Most companies are aware of the arrival of disruptive start-ups in their industry and of changes in the purchasing behaviors of customers. The problem is acting on these signals. What mechanisms exist to establish collaborations with external suppliers or start-ups, or to do a quick pilot test with a feature or a business unit? Too many companies wait for the annual strategy to be published and formalized before adapting to the changing dynamics of their market. However, it is precisely the opposite that must be done: this must be anticipated, even created.

This inability to act on the signals makes steering the ship excessively cumbersome and complex. All the more so when the decision to innovate is made in reaction to an external threat rather than because of a good idea coming from within.

Lack of budget

Innovation is expensive. But it also pays off, and even more. The budget question is often a false roadblock and an easy answer to block or slow down an innovation management process. Indeed, in many big companies, especially in sectors such as aerospace and cutting-edge technologies, there are dedicated research and development departments with their own budgets, able to bring about new ideas that the company will be able to leverage and market. This is, moreover, an assumed role.

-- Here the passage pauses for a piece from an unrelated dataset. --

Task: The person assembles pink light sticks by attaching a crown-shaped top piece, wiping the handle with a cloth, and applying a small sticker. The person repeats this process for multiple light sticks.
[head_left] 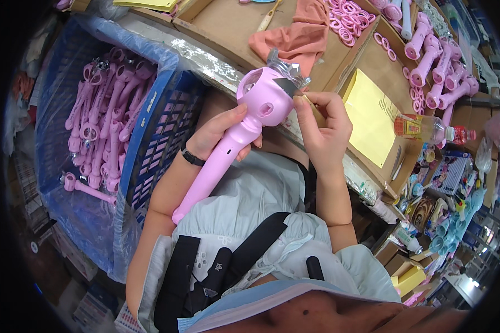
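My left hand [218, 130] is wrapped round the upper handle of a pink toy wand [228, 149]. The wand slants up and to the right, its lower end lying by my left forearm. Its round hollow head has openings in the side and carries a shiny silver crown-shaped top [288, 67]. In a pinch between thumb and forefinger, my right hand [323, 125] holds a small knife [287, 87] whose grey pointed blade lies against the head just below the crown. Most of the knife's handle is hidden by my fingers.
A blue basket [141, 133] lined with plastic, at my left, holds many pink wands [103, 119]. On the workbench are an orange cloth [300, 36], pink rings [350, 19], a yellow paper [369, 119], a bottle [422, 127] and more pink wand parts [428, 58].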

But not everyone has an R&D laboratory at their disposal, as is the case in commerce, hotels and financial services, for example. And it is true that the budget question may arise legitimately. Traditionally, the budget devoted to innovation management has been sufficient to develop concepts, research trends and train employees. This is useful, but this is not a vector of transformation. What matters is doing something that has a real impact on the company.

Therefore Rick Waldron, a former Nike executive who led the company’s innovation accelerator until 2008, said that with a budget of less than a million dollars, his role was to advocate in favor of investing in innovation rather than doing the innovation work itself. A useful initial resource, but far from being enough, because it will then be necessary to release more resources to launch a real innovation management program.

Behind this classical approach, we see that it is nevertheless possible to do better with less through corporate innovation. It is as if the principle of innovation itself were disrupted by innovation. A sort of autoimmune reaction in the end. Indeed, it is not the budget that creates an idea’s value. It’s culture, good ideas, the will to work together, the desire to contribute and the pursuit of personal satisfaction. So many levers that are priceless if they are used well. And whether you have 300,000, 2 million or 10 million euros in your innovation budget changes nothing, provided that the ideation process is initiated and supported, and it produces tangible results.

Yes to innovating. But for what?
The problem of vision is raised behind this question. Do employees have a clear idea of the type of innovation they are supposed to bring to the business? Are they looking for ideas to streamline their day-to-day processes and serve their customers better, or to develop new business models around existing products? Without a coherent strategy and a clear vision, efforts related to innovation end up getting lost. We must therefore be clear about expectations: who can participate, why and how? Communication must be constant and solid between the internal teams and the business units they need as partners.